• _Exercise directions_
Which lines of the listing hold the string "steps"? Show each of them.

• _Source material_
▬▬▬

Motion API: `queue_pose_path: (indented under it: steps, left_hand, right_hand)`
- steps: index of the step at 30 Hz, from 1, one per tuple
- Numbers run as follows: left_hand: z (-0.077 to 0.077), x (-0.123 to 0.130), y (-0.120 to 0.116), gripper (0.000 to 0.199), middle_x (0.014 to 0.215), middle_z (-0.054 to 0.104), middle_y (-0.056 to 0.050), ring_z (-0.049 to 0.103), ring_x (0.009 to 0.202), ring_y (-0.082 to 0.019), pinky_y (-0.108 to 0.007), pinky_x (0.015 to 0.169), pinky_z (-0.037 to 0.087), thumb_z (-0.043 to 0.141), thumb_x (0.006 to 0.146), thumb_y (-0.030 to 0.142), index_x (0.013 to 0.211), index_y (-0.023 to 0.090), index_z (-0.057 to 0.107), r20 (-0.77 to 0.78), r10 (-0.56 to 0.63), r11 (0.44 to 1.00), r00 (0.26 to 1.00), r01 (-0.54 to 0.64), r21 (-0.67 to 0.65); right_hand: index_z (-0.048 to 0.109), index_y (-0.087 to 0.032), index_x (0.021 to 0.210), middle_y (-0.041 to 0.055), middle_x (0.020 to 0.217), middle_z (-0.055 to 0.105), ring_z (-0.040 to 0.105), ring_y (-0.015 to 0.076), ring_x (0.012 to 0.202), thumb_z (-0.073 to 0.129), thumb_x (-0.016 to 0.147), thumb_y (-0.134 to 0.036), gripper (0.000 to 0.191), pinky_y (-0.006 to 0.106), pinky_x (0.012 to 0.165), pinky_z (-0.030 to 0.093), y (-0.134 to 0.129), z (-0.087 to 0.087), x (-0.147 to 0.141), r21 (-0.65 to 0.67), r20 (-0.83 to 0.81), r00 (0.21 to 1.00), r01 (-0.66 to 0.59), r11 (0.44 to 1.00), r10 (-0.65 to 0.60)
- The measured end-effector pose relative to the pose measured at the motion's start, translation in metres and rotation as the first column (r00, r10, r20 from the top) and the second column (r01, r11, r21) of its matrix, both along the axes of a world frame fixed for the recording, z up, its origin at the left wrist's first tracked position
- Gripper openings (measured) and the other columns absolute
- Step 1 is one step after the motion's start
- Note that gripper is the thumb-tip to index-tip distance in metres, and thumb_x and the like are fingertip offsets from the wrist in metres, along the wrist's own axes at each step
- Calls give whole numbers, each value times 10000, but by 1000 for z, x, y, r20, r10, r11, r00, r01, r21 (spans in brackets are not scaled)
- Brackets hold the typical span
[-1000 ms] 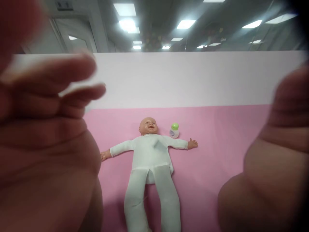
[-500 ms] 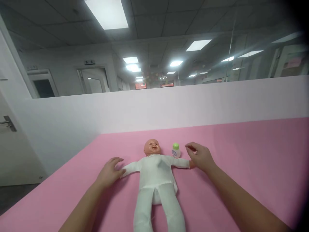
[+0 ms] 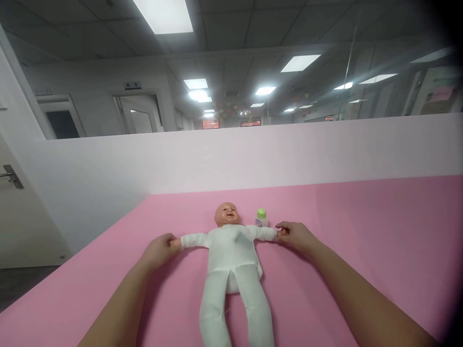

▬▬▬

• _Answer to this task_
Motion API: `queue_pose_path: (indented under it: steps, left_hand, right_hand)`
- steps: index of the step at 30 Hz, from 1, one per tuple

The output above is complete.